Fabbri Camilla1ORCID,Stöckl Heidi1,Jones Katharine2,Cook Harry3,Galez-Davis Claire3,Grant Naomi3,Lo Yuki4ORCID,Zimmerman Cathy1

Affiliation:

1. London School of Hygiene and Tropical Medicine, London, UK of Great Britain and Northern Ireland

2. University of Coventry, Coventry, West Midlands, UK of Great Britain and Northern Ireland

3. Migrant Protection and Assistance Division International Organization for Migration, Geneva, GE, Switzerland

4. The Freedom Fund, London, UK of Great Britain and Northern Ireland

Abstract

Over the past decade, third-party labor recruiters who facilitate employment for migrant workers across low- and middle-income countries have often been considered by the counter-trafficking community as one of the main entry points into human trafficking. In response, anti-trafficking prevention programs have increasingly focused on addressing exploitative recruitment in migrants’ origin countries. Such programs may advocate for increased regulation of migration, greater enforcement actions against unlicensed recruiters, stricter ethical codes of conduct for recruiters and employers, and more pre-departure information about recruitment for migrants. Yet, there remains limited research about the relationship between prospective migrants, recruiters, and human trafficking, and the relative importance of third-party recruitment in the trafficking process. This Research Note draws on the world's largest database of individual victims of trafficking cases, the International Organization for Migration's (IOM) Global Victim of Trafficking Database (VoTD), to examine the role and characteristics of recruitment of trafficked victims.
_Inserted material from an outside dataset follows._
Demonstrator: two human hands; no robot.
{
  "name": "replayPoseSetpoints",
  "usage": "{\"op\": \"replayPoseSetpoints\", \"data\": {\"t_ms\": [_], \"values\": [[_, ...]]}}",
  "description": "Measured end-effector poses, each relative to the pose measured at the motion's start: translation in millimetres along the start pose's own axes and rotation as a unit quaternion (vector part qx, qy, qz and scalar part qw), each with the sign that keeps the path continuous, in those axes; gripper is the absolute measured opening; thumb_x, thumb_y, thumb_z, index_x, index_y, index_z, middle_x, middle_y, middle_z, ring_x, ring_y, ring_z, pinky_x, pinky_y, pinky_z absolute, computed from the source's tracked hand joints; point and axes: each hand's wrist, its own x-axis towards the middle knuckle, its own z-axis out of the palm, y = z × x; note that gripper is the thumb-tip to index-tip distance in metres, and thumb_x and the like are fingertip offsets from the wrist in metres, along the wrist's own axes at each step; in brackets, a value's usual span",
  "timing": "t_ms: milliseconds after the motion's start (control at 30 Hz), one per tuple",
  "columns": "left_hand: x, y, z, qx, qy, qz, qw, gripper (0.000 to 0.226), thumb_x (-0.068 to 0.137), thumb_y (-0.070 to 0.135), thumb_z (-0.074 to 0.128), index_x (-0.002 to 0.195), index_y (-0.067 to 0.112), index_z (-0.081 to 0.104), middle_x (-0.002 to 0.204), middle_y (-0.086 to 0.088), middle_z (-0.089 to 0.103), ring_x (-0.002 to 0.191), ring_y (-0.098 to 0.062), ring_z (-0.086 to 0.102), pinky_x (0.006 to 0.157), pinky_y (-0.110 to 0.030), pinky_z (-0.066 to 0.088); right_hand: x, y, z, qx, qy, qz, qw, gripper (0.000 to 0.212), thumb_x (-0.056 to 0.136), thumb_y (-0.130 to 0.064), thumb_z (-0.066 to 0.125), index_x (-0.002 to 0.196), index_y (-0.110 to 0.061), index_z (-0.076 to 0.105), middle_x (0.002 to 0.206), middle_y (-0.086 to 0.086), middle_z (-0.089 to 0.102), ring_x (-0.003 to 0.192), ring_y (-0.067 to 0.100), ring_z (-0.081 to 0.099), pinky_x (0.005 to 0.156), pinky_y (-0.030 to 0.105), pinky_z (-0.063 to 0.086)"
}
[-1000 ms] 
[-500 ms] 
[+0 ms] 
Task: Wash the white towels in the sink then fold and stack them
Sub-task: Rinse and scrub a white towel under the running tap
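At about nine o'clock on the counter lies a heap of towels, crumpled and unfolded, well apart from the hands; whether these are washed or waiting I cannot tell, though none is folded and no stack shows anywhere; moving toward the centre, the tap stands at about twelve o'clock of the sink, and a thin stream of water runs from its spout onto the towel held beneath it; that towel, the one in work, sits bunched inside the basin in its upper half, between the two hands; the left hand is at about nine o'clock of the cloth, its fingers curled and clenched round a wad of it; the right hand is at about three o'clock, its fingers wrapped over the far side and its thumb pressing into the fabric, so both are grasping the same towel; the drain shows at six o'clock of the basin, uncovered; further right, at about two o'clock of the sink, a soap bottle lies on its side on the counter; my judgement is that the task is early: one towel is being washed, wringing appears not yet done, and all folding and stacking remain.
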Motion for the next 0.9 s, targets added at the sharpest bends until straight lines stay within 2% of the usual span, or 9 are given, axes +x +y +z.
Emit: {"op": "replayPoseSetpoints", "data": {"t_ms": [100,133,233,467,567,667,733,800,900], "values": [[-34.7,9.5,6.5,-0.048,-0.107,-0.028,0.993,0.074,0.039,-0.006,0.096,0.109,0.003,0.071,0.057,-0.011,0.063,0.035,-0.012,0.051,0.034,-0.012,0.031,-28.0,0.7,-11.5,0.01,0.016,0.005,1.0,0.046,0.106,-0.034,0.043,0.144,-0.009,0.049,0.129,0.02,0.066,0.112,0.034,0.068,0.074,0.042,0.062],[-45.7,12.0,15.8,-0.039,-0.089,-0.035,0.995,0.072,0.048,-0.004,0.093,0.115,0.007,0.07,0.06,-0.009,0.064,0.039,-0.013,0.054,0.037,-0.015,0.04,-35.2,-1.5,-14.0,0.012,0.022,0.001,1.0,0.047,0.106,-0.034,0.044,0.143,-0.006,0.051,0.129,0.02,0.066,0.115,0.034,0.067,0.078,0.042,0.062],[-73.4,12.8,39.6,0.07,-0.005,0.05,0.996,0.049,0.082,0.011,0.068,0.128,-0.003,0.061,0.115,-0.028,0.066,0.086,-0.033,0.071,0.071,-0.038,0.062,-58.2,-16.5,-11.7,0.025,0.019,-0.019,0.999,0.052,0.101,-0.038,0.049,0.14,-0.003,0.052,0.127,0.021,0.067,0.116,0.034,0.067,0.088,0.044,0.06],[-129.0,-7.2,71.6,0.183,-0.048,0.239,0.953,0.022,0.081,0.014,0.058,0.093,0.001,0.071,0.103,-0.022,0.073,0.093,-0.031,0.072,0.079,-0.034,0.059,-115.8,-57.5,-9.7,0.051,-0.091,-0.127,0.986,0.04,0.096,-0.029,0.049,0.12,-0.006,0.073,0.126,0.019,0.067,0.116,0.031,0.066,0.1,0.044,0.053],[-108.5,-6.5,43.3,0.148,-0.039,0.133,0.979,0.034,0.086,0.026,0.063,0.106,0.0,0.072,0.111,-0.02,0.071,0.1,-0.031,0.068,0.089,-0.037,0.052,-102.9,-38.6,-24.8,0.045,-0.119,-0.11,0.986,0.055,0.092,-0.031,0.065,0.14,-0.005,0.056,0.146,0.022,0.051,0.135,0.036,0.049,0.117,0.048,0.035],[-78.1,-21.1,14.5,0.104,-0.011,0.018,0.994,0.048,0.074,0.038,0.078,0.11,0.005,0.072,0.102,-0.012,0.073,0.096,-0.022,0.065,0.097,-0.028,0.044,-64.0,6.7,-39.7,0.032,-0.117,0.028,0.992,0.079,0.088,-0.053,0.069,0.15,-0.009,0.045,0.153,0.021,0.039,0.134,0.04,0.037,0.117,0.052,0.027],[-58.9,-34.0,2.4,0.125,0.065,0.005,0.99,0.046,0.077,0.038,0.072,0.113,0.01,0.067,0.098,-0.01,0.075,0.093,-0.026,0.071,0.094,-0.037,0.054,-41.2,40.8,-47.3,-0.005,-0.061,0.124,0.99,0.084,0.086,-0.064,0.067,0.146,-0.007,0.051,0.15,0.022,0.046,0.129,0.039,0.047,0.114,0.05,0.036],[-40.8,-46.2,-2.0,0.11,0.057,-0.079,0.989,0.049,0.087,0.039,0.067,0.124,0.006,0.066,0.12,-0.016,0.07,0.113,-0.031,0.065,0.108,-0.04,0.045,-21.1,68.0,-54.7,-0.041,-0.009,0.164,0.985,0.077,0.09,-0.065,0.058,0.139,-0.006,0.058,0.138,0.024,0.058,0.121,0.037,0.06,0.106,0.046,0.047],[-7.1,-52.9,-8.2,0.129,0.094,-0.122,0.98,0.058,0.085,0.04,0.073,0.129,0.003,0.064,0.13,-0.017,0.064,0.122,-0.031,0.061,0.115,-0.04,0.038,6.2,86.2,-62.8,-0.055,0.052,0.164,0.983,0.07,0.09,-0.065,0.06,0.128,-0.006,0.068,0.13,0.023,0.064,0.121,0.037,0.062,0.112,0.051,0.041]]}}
The VoTD contains information on nearly 50,000 trafficking victims who were registered for assistance from 2002 to June 2018. Our analysis shows that 94 percent of trafficked victims were recruited, in a broad sense (i.e., not only by third-party intermediaries). Additionally, the data presented here suggest that the relationship between recruitment and trafficking is complex and that forced labor is embedded within the wider structural issues around low-wage labor migration that lead to exploitative work conditions. Interventions to address human trafficking will benefit from strategies that target systemic issues constraining or harming low-wage labor. Further, these findings highlight the value of large-scale administrative datasets in migration research.

Funder

The Freedom Fund

Publisher

SAGE Publications

Subject

Arts and Humanities (miscellaneous),Demography

Reference45 articles.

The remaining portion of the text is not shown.